Sift the listing for lines that hold the string "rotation" and pull them out.

+ + +

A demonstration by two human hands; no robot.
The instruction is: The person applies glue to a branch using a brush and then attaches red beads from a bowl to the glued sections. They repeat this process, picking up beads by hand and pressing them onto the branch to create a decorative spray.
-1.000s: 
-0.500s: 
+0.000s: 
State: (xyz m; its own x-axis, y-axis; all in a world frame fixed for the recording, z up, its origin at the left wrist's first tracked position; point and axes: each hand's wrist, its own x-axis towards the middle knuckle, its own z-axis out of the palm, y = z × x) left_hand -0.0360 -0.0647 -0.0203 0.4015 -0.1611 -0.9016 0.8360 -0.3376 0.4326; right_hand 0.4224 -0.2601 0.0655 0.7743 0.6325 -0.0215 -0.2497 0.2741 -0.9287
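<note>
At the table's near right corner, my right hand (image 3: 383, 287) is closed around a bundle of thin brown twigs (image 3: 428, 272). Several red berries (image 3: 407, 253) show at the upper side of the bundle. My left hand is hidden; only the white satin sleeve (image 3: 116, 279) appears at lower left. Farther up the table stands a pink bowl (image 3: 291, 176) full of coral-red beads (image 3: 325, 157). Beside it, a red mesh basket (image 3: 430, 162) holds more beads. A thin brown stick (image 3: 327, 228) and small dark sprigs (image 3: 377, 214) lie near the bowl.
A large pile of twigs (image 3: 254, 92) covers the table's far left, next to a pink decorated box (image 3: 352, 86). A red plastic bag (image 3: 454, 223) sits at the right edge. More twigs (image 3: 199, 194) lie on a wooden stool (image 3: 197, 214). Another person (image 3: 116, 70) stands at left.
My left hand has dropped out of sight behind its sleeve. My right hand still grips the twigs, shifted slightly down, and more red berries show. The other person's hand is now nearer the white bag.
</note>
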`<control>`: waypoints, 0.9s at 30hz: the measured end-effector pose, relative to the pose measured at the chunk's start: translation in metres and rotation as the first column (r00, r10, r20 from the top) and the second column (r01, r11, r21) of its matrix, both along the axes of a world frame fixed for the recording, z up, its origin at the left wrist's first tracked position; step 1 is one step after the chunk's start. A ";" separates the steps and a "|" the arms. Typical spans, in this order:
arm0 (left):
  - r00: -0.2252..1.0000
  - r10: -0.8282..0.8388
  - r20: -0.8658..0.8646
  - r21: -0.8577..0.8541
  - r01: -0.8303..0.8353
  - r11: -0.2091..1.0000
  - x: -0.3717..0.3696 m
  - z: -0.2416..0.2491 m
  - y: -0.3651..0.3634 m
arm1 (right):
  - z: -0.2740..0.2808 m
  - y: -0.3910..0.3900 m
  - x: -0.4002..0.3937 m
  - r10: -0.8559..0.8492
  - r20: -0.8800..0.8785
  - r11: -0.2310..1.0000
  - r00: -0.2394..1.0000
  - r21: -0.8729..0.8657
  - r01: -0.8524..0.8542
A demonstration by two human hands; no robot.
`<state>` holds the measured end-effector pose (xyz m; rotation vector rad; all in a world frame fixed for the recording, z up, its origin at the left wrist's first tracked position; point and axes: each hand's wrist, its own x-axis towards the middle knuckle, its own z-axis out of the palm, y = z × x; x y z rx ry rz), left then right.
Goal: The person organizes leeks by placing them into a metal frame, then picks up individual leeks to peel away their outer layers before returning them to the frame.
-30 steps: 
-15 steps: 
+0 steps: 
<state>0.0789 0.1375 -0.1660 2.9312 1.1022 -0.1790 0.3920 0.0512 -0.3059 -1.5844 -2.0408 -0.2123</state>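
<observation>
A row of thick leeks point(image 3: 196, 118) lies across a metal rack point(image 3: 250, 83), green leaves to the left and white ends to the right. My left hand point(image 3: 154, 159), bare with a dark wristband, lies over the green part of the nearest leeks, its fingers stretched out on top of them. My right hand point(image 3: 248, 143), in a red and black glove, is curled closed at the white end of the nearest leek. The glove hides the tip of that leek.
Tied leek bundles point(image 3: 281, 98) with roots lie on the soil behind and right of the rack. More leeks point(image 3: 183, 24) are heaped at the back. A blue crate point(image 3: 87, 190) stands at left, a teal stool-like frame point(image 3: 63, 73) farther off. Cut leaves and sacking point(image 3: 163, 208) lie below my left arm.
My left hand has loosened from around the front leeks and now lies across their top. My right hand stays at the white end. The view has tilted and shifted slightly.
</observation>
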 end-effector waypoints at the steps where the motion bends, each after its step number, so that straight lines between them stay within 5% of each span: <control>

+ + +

Exercise response =>
`<control>`: waypoints, 0.9s at 30hz: the measured end-effector pose, relative to the pose measured at the chunk's start: translation in metres and rotation as the first column (r00, r10, r20 from the top) and the second column (r01, r11, r21) of its matrix, both along the axes of a world frame fixed for the recording, z up, its origin at the left wrist's first tracked position; step 1 is one step after the chunk's start. A ";" separates the steps and a "|" the arms. Typical spans, in this order:
`<state>` holds the measured end-effector pose (xyz m; rotation vector rad; all in a world frame fixed for the recording, z up, its origin at the left wrist's first tracked position; point and axes: each hand's wrist, its own x-axis towards the middle knuckle, its own z-axis out of the palm, y = z × x; x y z rx ry rz), left then right.

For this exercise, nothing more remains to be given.